GPs may be noticing an increase in pet behavior problems as more people return to the office from working from home as the US COVID-19 pandemic slows
JAVMA News spoke to two veterinary behaviorists about what GPs should look out for, when to refer them, and how to educate patients about possible separation anxiety.
dr Leslie Sinn, a veterinary behaviorist who practices in Virginia, said pre-pandemic research estimated that 14-20% of the canine population suffered from separation anxiety, but it probably wasn’t severe.
“In a lot of situations, people have been with their pets 24/7, basically for a year, a year and a half,” said Dr.

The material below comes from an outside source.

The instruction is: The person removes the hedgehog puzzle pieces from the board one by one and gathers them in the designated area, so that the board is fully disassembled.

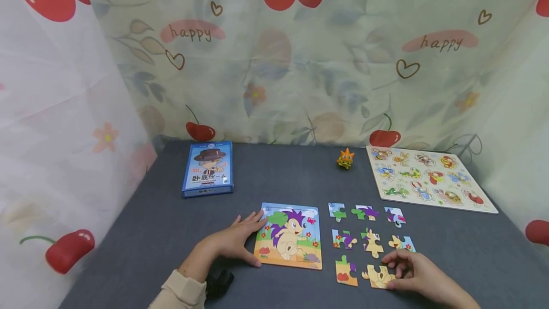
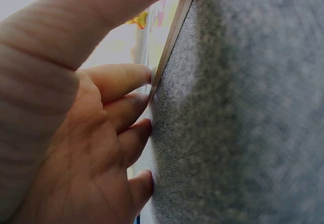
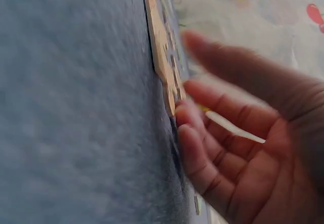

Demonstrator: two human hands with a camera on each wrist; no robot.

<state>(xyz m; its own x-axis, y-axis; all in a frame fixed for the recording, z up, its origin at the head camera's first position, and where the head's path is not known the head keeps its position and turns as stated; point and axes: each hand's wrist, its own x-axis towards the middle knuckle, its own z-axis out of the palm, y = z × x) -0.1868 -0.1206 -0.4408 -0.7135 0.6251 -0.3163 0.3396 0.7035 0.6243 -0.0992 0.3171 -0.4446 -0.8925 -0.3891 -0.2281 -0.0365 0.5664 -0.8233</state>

Sense. “It seems that the problems will increase as people go back to work.”
dr Meghan Herron, senior director of behavioral medicine, research education, and outreach at Gigis, an organization dedicated to supporting shelter dogs, said pets adopted during the pandemic probably haven’t been left alone much, and it probably time to do so.
The following has been edited slightly for length and clarity.
Q. What should general practitioners look out for?
A dr Sense: GPs should pay attention to comments about fairly obvious things, such as: B. Pet owners hearing their dog barking when they come home or barking when they leave.
dr Herron: Any pandemic puppies or patients with a history of separation anxiety are likely candidates for behavior problems. Consider proactively alerting these clients to signs of separation anxiety such as vocalizations, destructive behavior, indoor elimination, hypersalivation, and escape attempts.
Q. When should a GP refer to a specialist?
A dr Sense: When a pet owner doesn’t have a large time frame to deal with. For example, if an owner comes home with an eviction notice or if the animal is injured. You need help fast. Behavioral scientists usually use a combination of drugs in severe cases to get relief as quickly as possible.
dr Herron: Customers who have lost their wits will likely want a referral. Some GPs are comfortable with behavior problems and mild to moderate separation anxiety. Typically, a referral is required when it comes to the point where a dog injures itself.
Q. How can GPs educate their patients about this?
A dr Sense: Suggest to each client that they get a little independence from their animal and their animal from them. Suggest that they practice being apart from each other daily by doing simple things like closing the door when showering or using the facilities.
Consider proactively letting customers know that this may be an issue when they return to work.
dr Herron: Patients don’t always know what the signs of separation anxiety are; help raise them. Let them know that an animal copes with stress and panic in a variety of ways. Some forms of panic leave evidence, but sometimes you don’t know about it unless you witness it. Consider suggesting that a customer monitor their pet with a webcam so they can see what happens when their pet is alone.